Como o levantamento é feito
A ferramenta criada pelo G1 permite o acompanhamento dos dados de vítimas de crimes violentos mês a mês no país. Estão contabilizadas as vítimas de homicídios dolosos (incluindo os feminicídios), latrocínios e lesões corporais seguidas de morte. Juntos, estes casos compõem os chamados crimes violentos letais e intencionais.
Jornalistas do G1 espalhados pelo país solicitam os dados, via assessoria de imprensa e via Lei de Acesso à Informação, seguindo o padrão metodológico utilizado pelo fórum no Anuário Brasileiro de Segurança Pública.
O governo federal anunciou a criação de um sistema similar ainda na gestão do ex-ministro Sergio Moro, em março do ano passado. Os dados, no entanto, não estão atualizados como os da ferramenta do G1.

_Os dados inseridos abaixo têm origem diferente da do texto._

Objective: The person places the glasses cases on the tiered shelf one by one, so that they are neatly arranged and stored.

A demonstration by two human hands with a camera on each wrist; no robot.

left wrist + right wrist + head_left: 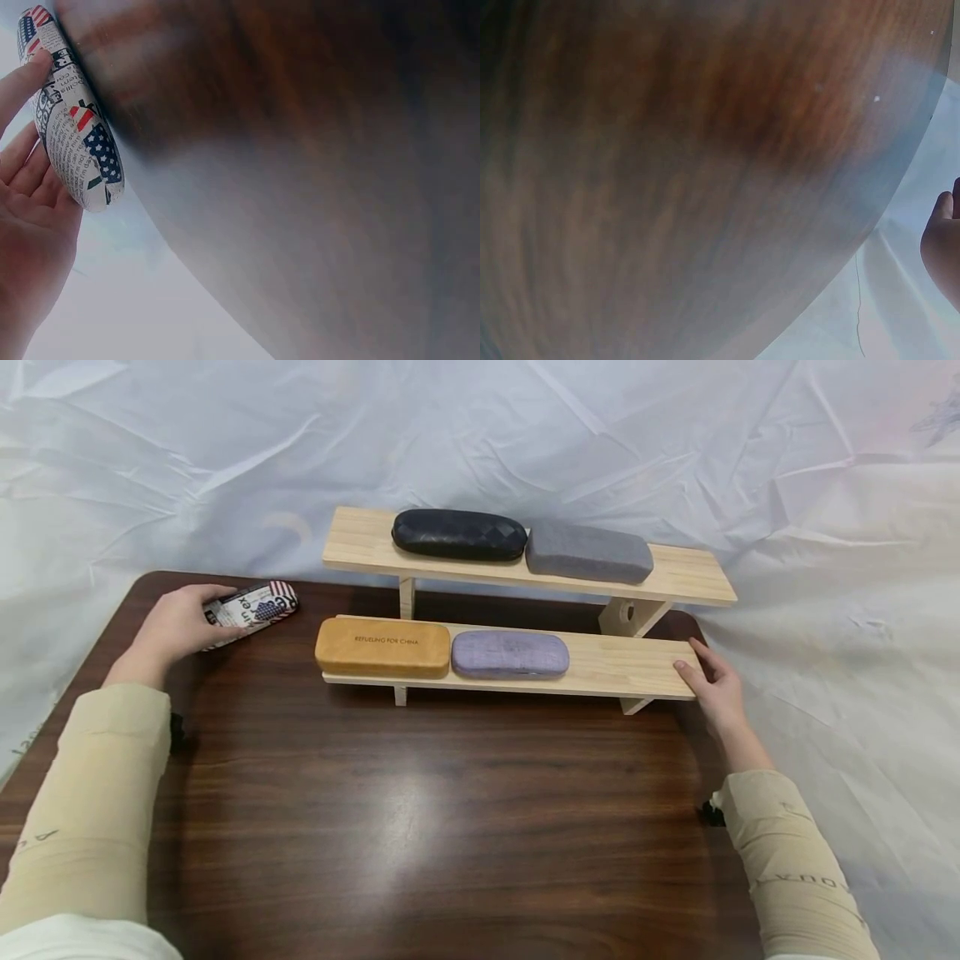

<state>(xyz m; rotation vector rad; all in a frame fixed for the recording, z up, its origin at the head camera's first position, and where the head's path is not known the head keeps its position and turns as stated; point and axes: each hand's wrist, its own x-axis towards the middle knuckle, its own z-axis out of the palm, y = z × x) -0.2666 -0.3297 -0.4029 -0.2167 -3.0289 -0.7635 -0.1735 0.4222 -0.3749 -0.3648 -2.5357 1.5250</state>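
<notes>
My left hand (180, 622) grips a glasses case (255, 608) printed with flags and lettering, at the table's back left. In the left wrist view, the thumb lies over one face of this case (79, 131) and the other fingers go behind it. On the far right, my right hand (722, 685) holds the end of the lower board of a two-tier wooden shelf (622, 664), thumb on top. An orange-yellow glasses case (382, 660) and a lavender one (510, 654) lie on that board. The upper board carries a black case (459, 535) and a grey one (588, 553).
The shelf stands along the back of a dark brown wooden table (420, 827). White wrinkled sheeting (480, 435) hangs behind the table and down both sides. Bare board shows right of the lavender case and at both ends of the upper tier.
</notes>
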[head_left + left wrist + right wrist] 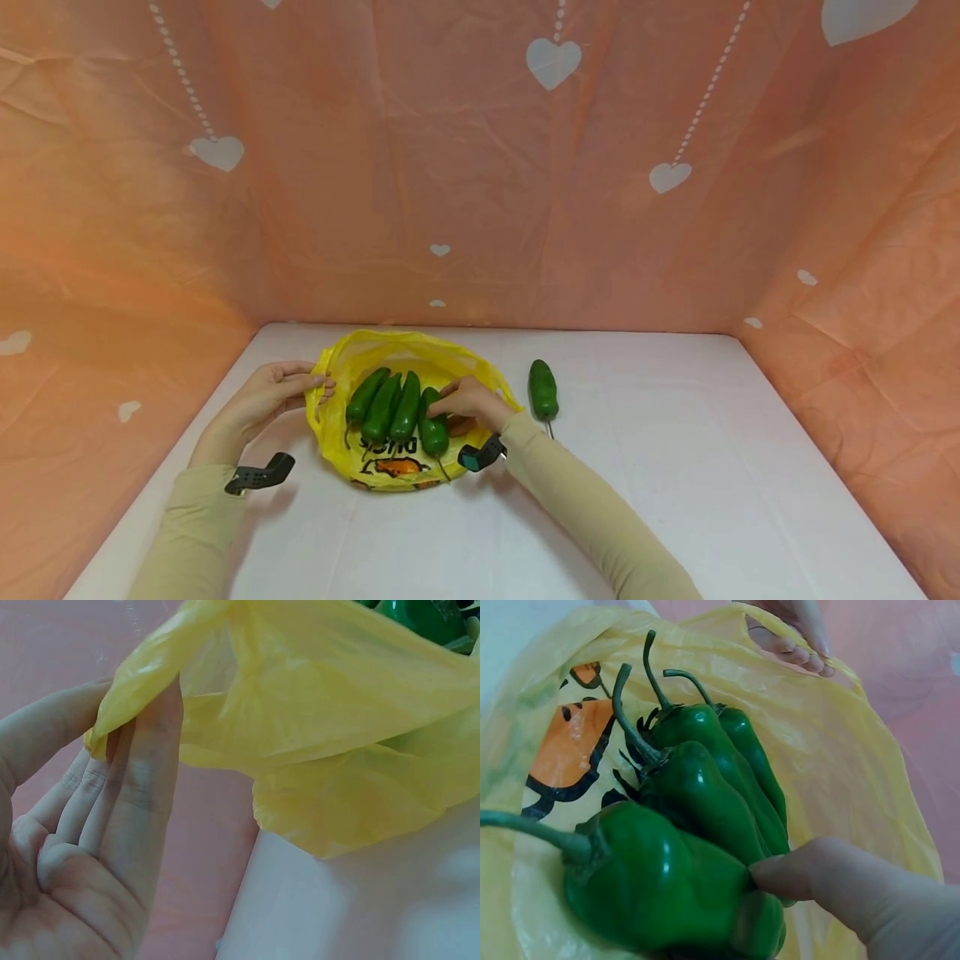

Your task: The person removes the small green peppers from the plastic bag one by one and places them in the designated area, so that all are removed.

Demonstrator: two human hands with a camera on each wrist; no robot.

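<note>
Right hand (pixel 474 400) on bagged pepper (pixel 656 874), loose pepper (pixel 543 390) in head view only.

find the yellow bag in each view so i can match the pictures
Head: yellow bag left of centre, below the middle.
Left wrist: yellow bag across the upper part.
Right wrist: yellow bag fills most of it, around green peppers.
Shared landmark: left hand at its rim.
</note>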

Os dados coletados mês a mês pelo G1 não incluem as mortes em decorrência de intervenção policial. Isso porque há uma dificuldade maior em obter esses dados em tempo real e de forma sistemática com os governos estaduais. O balanço de 2019 foi realizado dentro do Monitor da Violência, separadamente, e foi publicado em 16 de abril. O do primeiro semestre de 2020 foi publicado em 3 de setembro.